While the on-off switch is powerful, it can be risky. So, consider this advice:

  • Be disciplined in referencing the custom setting in all automations you want to control.
  • Automations are an essential part of Salesforce – don’t forget to turn them back on as soon as the data import is complete!

The Author

Bart Lont

Supports non-profit organisations using Salesforce. He also hosts a monthly Salesforce Saturday.

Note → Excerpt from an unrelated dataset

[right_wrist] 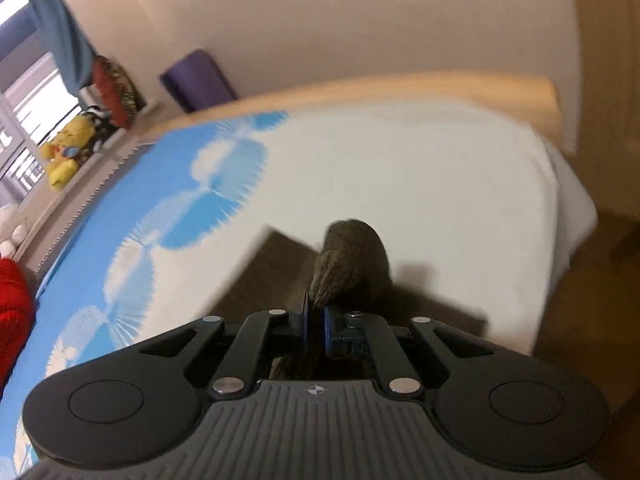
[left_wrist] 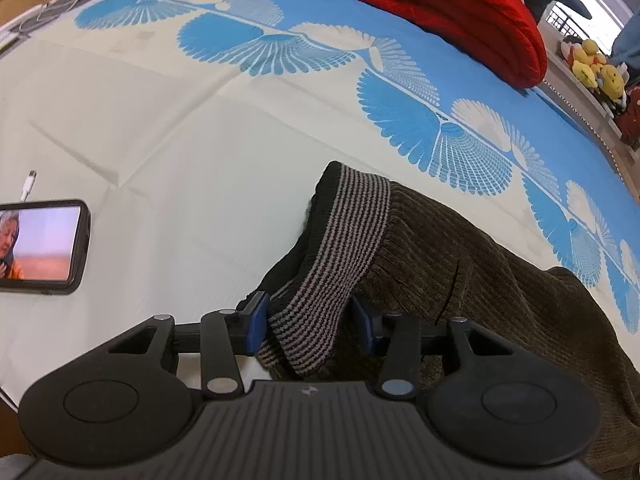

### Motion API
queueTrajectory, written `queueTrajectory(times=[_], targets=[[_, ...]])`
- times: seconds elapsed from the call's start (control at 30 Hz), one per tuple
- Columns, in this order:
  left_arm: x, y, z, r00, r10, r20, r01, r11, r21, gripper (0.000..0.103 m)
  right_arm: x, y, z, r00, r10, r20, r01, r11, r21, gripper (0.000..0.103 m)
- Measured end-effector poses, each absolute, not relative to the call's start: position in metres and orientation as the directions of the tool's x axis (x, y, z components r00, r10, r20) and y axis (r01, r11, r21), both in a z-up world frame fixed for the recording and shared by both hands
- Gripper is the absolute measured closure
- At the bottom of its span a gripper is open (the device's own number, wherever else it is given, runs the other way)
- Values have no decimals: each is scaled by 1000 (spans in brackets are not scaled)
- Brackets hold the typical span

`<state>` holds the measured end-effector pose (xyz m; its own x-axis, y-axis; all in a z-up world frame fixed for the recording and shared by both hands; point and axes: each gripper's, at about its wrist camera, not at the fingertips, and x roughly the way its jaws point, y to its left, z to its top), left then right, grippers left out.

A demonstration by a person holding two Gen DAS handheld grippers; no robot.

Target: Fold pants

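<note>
Blue-padded fingers of the left gripper [left_wrist: 308,322] are standing apart, straddling the grey-and-black striped ribbed waistband [left_wrist: 344,248] of the dark brown corduroy pants [left_wrist: 480,264], the pads not visibly pressing it. Those pants are lying on the white bedsheet with blue fan patterns [left_wrist: 180,128]. Further left, a black-cased phone with a lit screen [left_wrist: 40,246] is resting on the sheet, and a red quilted blanket [left_wrist: 460,12] is sitting at the far edge. Nearly closed, the right gripper [right_wrist: 316,322] is pinching a grey ribbed cuff [right_wrist: 352,264] of the pants, blurred, above the sheet.
</note>
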<state>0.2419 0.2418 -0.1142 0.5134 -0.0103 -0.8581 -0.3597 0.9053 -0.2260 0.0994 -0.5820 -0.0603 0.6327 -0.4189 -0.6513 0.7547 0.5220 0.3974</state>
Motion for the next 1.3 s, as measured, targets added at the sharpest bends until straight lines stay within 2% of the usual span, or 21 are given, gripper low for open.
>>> queueTrajectory(times=[0.1,0.2,0.3,0.33,0.4,0.43,0.47,0.6,0.73,0.87,1.03,1.23,1.27,1.3], targets=[[240,243,-113,512,-8,-859,-358,907,-222,57,102,-586,-34,645,-418,-640,747,524,410,97],[239,244,-113,507,-9,-862,-363,905,-223,56,82,-593,-43,647,-424,-634,746,523,412,97],[240,245,-113,500,1,-866,-367,906,-211,55,62,-609,-98,512,-392,-764,839,419,347,95],[240,245,-113,499,4,-866,-369,906,-208,54,55,-614,-117,438,-392,-809,881,366,299,86],[240,244,-114,497,13,-867,-373,906,-201,53,32,-617,-128,492,-420,-762,864,341,370,71],[242,243,-114,495,20,-868,-375,907,-193,52,29,-617,-125,480,-438,-760,870,346,350,50],[242,243,-114,494,25,-869,-376,907,-188,52,26,-617,-120,448,-466,-763,885,355,302,40],[243,237,-113,489,48,-871,-377,912,-161,52,17,-619,-87,417,-599,-684,892,415,180,42],[246,233,-113,485,68,-872,-380,914,-140,51,33,-623,-65,546,-527,-651,806,543,236,43],[246,230,-114,481,87,-872,-386,914,-122,50,90,-624,-59,622,-419,-661,700,675,231,44],[249,230,-117,469,110,-876,-392,915,-95,41,159,-628,-74,580,-423,-696,679,723,128,44],[255,231,-121,458,118,-881,-383,920,-76,38,215,-635,-109,503,-450,-738,676,737,11,38],[256,230,-121,455,120,-882,-382,922,-72,38,222,-636,-117,498,-449,-741,670,742,1,52],[256,229,-121,455,121,-882,-380,922,-69,38,225,-637,-121,505,-432,-748,656,755,7,80]])
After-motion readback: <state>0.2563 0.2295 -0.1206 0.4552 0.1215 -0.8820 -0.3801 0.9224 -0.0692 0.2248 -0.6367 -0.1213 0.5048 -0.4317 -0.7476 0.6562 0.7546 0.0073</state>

    January 20, 2021 10:13 am
    A great article. Apart from validation and workflow, see how to use a on off switch for Salesforce Flows here on Accidental Coder Blog
    January 20, 2021 1:39 pm
    We can use hierarchical custom settings so we can control this per user.
    Jon W
    January 20, 2021 3:23 pm
    This is a good approach. We do something similar but we have the automations exclude a data profile.
    March 12, 2021 4:14 am
    This is great, but since you can't save a process builder without an action, it would be nice to see complete setup. I have no idea what to do next. I mean, I guess I could send an email to myself reminding me to turn the automation back on?
    Christine Marshall
    March 12, 2021 11:42 am
    Hi Sam, I'm not 100% sure what you're asking here? Perhaps you could rephrase the question so we can see if we can help? Thanks, Christine
    March 13, 2021 7:53 am
    I'd like to see a Process Builder implementation example.
    Christine Marshall
    March 15, 2021 9:18 am
    Thanks for the feedback Sam. We'll take that onboard and see if we can update the post in future to include Process Builder.
    Saicharan Reddy Kasireddy
    September 26, 2021 12:18 pm
    Hello Sam, You can invoke a dummy Apex class with an invocable method that has nothing. public class ProcessBuilderDoNothing { @InvocableMethod public static void DoNothing() {} } Thanks.
    August 10, 2022 3:39 am
    Nice article, exactly what I would do for a freshly new org. Do you have any idea on how to implement something like this on a legacy system without updating all of the existing automations?
    November 10, 2022 11:39 pm
    I am also in a same need. Abimanyu - Did you find an easy solution for it?
    December 31, 2022 9:24 am
    How could this custom label and a validation rule or a flow can help to turn off all Org Validations and flows , could you please enlighten me . Does this mean all the validation rules and flow needs to be modified by adding this condition in order to turn them off per object
    December 31, 2022 5:56 pm
    This is a great approach to disable automations/validations by profile but you can’t always coordinate that in an org. We use a similar approach with a custom field added to the User Detail which allows us to turn it off per user.
    January 02, 2023 3:18 pm
    Hey Bart, thanks for the article and the idea. A single click solution sounds great! I do have one thought that I would like to share with you: With the goal to be able to import data without interrupting daily business by switching off automation, we implemented a solution with custom permissions like "Skip Validation Rules" that are handled similar to the way you mentioned on your article. Doing so allows us to empower the data import user with permissions to bypass any automation without shutting down anything else.
    Sailaja K
    May 06, 2023 4:04 pm
    I used this idea in my new org and it works great! I have setup 3 flags considering bypass settings for Flows, validation rules and Triggers.
    May 16, 2023 2:36 pm
    Would a custom permission set assigned to the system admin user work as well? or is it better to assign a flow exclusive for the system administrator(s).? If so how and what would that look like?